I’ve been cleaning out old drafts that were brought over from the MT blog; most of them were crap like “Does it show up when I do this?”

One, though, had me curious. It was entitled “The Zoo: Things I Have Learned” and began:

The first attempt to go to the zoo was on Easter Sunday. The theory was that it was a major holiday, and one that people spend with their families eating ham and disturbing “salads,” so it would be sparsely attended at best.

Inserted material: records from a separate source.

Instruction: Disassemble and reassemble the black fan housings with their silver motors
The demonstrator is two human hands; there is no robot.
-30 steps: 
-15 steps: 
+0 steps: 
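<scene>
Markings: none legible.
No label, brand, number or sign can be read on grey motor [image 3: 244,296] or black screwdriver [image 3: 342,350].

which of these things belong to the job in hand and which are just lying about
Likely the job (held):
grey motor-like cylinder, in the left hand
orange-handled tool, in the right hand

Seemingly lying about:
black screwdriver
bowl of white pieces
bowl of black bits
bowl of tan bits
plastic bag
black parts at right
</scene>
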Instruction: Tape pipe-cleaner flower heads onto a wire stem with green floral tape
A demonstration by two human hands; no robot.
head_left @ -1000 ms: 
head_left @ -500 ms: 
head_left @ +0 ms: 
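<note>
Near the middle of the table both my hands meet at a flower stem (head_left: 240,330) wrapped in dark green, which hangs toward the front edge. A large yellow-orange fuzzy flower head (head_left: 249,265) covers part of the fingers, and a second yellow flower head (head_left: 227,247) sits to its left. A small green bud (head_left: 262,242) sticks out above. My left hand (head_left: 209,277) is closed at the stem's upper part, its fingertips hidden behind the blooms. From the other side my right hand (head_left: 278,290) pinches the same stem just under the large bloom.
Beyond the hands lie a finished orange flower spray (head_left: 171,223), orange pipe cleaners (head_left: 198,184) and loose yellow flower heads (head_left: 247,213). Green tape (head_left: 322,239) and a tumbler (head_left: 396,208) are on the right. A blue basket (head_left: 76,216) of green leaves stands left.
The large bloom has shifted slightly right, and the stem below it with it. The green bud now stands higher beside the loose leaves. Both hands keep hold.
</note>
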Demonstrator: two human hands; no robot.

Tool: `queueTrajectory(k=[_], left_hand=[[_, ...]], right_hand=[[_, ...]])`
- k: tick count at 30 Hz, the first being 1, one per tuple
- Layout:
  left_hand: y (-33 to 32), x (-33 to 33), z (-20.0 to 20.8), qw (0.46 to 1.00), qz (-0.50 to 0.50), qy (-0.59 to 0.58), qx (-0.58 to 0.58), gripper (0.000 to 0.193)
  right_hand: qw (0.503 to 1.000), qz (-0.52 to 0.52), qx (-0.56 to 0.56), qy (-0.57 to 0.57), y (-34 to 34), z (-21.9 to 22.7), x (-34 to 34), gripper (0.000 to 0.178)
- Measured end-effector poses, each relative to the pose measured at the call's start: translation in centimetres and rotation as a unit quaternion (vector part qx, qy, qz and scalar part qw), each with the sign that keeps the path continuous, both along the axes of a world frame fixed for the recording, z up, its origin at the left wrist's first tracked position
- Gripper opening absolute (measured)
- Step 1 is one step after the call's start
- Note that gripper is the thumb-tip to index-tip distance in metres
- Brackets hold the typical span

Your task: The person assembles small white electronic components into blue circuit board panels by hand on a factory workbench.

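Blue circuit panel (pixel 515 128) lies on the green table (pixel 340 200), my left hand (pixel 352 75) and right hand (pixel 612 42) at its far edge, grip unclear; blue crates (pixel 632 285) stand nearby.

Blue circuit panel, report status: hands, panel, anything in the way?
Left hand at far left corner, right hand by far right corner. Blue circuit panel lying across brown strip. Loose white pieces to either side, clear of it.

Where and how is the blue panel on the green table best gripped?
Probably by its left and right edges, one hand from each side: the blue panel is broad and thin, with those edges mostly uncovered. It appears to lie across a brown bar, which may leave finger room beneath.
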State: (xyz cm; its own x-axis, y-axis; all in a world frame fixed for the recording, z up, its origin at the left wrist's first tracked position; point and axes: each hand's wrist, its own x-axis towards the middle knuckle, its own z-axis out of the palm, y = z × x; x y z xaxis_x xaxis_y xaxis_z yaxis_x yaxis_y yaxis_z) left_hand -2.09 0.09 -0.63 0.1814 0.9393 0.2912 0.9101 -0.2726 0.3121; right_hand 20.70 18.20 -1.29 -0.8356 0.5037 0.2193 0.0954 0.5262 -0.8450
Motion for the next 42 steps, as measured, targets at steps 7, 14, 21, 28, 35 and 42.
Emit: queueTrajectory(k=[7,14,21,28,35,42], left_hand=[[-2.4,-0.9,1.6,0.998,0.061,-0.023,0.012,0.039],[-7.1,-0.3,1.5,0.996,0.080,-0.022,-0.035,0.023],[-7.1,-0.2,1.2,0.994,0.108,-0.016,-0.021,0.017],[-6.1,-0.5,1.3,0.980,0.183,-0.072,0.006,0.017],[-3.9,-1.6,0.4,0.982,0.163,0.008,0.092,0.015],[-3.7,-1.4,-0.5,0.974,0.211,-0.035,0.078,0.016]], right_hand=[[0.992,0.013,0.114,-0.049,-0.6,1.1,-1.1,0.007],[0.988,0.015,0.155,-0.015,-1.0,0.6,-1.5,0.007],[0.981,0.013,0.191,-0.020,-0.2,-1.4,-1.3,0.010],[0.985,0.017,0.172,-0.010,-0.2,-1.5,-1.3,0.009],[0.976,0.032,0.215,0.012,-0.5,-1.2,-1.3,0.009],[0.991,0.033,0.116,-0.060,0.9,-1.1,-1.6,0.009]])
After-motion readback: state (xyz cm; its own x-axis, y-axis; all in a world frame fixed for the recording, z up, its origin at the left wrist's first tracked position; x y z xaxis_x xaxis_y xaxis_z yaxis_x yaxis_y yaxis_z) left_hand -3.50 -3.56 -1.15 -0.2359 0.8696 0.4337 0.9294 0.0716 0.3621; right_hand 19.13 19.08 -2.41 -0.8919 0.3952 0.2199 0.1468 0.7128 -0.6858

This was when I learned that despite having moved to California nearly 20 years ago, I still occasionally make plans based on assumptions based on my upbringing as a white chick from the Northeast. Because as it turns out, the zoo was jammed to can’t-get-near-it proportions; clearly, the hottest spot in town, followed closely by the many nearby offshoots of Griffith Park, which were packed with people who’d brought their upsetting springtime cuisine out for picnics. It looked like it’d be a lot more fun that way, actually. Semipredictable weather is a beautiful thing.

Then there was a little nubbin about how the kid who never napped DID nap, which was clearly leading to a whole big story, but didn’t.

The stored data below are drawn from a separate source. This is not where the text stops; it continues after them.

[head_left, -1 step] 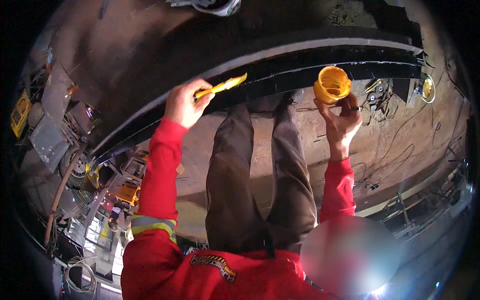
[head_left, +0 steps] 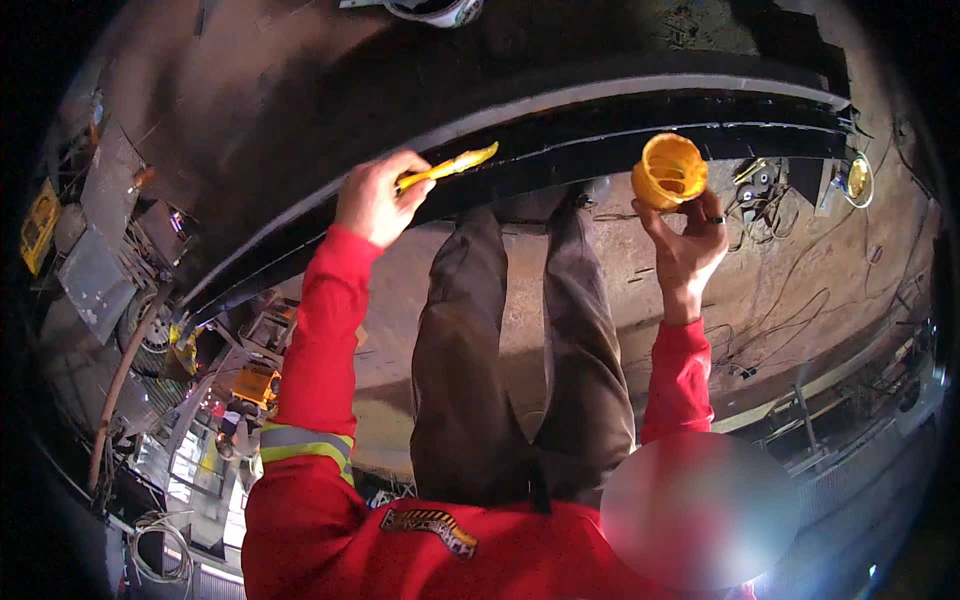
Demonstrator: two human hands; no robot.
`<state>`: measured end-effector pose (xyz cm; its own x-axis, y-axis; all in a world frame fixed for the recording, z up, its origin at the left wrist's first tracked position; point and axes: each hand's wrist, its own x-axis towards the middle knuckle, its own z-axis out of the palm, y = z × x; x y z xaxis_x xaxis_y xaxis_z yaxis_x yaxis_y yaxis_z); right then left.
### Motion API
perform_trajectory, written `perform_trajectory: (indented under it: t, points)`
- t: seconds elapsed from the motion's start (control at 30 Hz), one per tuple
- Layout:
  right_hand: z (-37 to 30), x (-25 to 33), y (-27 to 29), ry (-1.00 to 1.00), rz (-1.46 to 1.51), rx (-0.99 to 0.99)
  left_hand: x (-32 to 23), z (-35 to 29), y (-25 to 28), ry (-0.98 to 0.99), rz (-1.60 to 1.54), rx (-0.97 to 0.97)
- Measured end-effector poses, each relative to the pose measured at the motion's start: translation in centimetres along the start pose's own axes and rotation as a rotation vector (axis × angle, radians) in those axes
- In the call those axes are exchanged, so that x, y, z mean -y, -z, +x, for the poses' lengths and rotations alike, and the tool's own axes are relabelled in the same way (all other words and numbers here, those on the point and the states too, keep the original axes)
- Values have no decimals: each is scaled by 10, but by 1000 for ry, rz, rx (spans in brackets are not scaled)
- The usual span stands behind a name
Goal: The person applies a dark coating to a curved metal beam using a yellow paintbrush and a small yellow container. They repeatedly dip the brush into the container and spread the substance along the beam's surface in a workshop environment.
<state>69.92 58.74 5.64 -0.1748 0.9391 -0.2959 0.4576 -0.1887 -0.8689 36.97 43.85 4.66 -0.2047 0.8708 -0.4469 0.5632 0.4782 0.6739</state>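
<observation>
The yellow cup (head_left: 648, 190) sat in the right hand (head_left: 690, 252), mouth toward the camera, thumb and fingers curled round its lower part; the left hand (head_left: 378, 200) pinched a yellow stick (head_left: 452, 167), fingers closed on its near end, its smeared-looking tip well apart from the cup; a long black beam (head_left: 560, 170) ran behind both; the step in hand seemed to be holding the stick ready; the next move likely called for a level cup and firm pinch.
</observation>
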Motion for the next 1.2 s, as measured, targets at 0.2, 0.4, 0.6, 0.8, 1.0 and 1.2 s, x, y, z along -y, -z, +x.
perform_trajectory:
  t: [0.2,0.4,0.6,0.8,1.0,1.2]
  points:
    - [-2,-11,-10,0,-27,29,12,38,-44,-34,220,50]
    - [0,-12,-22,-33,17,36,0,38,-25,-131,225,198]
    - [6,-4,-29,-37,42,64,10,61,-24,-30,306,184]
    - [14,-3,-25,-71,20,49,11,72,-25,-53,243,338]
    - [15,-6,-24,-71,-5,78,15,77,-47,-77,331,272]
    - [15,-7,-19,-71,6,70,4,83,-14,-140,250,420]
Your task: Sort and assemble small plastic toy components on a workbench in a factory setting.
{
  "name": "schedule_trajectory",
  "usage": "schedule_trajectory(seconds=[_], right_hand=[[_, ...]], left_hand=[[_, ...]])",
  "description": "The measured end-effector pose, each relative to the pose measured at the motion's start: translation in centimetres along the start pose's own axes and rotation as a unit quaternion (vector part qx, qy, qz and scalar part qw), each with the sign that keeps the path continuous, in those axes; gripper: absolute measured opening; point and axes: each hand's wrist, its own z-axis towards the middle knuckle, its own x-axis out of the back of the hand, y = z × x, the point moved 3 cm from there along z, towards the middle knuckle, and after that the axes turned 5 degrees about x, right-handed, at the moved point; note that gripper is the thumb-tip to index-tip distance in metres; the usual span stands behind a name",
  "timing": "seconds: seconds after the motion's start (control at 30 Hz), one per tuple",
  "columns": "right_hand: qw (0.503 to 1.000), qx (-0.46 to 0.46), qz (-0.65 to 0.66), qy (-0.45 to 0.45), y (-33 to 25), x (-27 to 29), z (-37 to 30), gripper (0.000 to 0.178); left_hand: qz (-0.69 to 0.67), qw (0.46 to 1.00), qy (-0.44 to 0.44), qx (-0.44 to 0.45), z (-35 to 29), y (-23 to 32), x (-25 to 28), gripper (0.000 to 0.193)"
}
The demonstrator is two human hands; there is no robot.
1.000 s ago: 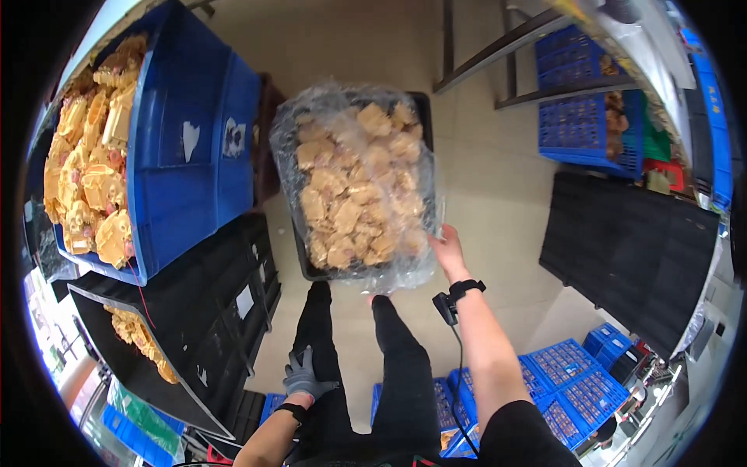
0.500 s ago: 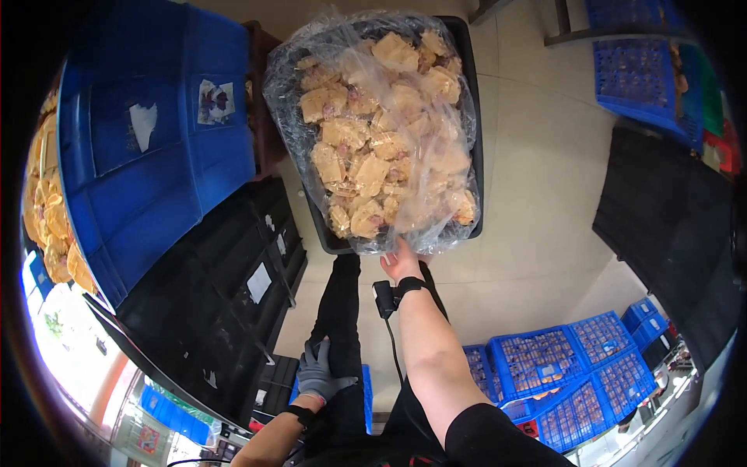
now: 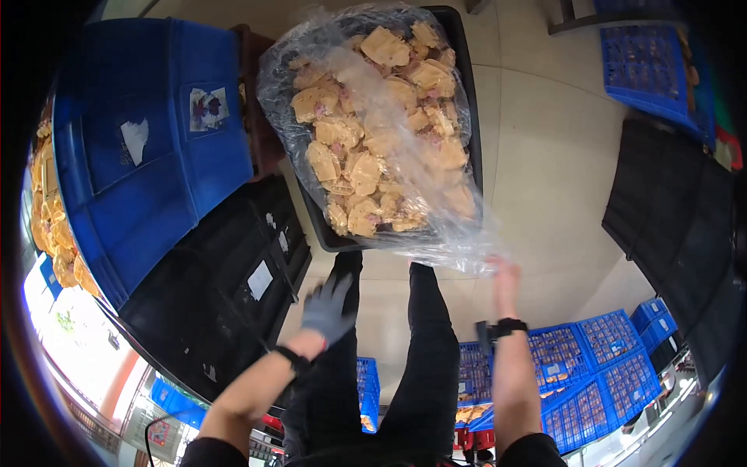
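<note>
A black tray [image 3: 471, 89] is full of tan, irregular crusty pieces [image 3: 364, 173] with purplish spots. A clear plastic sheet or bag [image 3: 459, 247] lies partly over them. At the tray's near right corner, my bare right hand [image 3: 506, 279] pinches the plastic's edge and draws it taut toward the lower right; its fingers are slightly blurred. My left hand [image 3: 328, 313], in a grey glove, hovers above my left leg. Its fingers are spread, with nothing in them, and smeared a little by motion.
Left of the tray stand a large blue crate [image 3: 156, 194] and black crates [image 3: 210, 296]. Blue mesh crates [image 3: 560, 358] are stacked at the lower right, with another blue crate [image 3: 642, 70] at the far right. A black panel-like object [image 3: 661, 194] stands on the right.
My right hand has moved right and toward me, stretching the plastic past the tray's corner. My left hand has lifted up and forward from my leg.
</note>
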Motion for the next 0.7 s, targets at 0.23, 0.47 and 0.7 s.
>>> schedule_trajectory(seconds=[0.23,0.47,0.7], right_hand=[[0.949,-0.161,0.259,0.085,-11.2,2.4,4.4,0.021],[0.858,-0.218,0.434,0.170,-8.5,-0.9,9.2,0.024],[0.904,-0.255,0.306,0.154,-4.0,-4.1,8.7,0.034]], left_hand=[[0.266,0.866,0.318,-0.280,17.0,9.1,14.9,0.069],[0.331,0.922,0.130,-0.154,16.8,2.5,10.0,0.050],[0.338,0.938,-0.024,-0.073,9.7,-11.6,5.6,0.035]])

So it’s rattling around the back of my brain now. What did I learn from not being able to go to the zoo? Was it something that would change the way I live my life? If so: Have I internalized it, or merely forgotten it?

I’ll probably never know. The lesson here: Finish your blog posts, kiddies.

Also, I’m rather happy with the phrase “upsetting springtime cuisine.”

One Comment  to  The perils of abandoned drafts

  1. Scott C. says:

    for me, “disturbing ‘salads,’” is the phrase most likely to leave a red, stinging handprint on the mind.